### What the task requires
Skip the pictures, please, and write out exactly the lines from the opening of the data through the line containing "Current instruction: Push".

==*==

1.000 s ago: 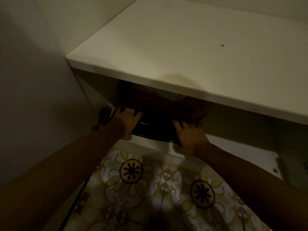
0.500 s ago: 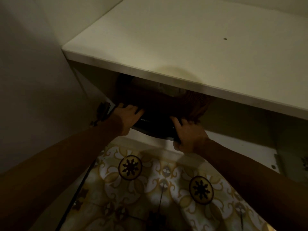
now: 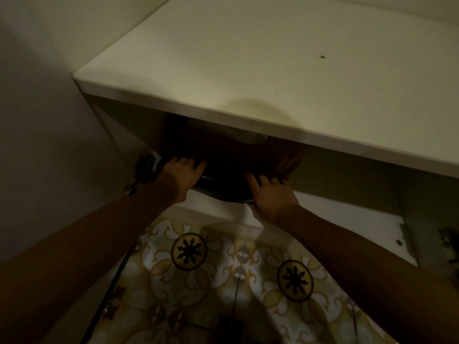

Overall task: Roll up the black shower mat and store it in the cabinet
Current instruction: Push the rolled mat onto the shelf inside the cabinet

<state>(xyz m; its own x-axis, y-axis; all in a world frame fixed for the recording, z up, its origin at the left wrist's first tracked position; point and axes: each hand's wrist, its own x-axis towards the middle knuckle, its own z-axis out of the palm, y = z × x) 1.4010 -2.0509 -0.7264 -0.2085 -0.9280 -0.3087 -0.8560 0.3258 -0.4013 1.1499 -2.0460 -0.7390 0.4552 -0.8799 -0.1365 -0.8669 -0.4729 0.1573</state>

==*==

### Written response
1.000 s ago: 
0.500 s ago: 
now: 

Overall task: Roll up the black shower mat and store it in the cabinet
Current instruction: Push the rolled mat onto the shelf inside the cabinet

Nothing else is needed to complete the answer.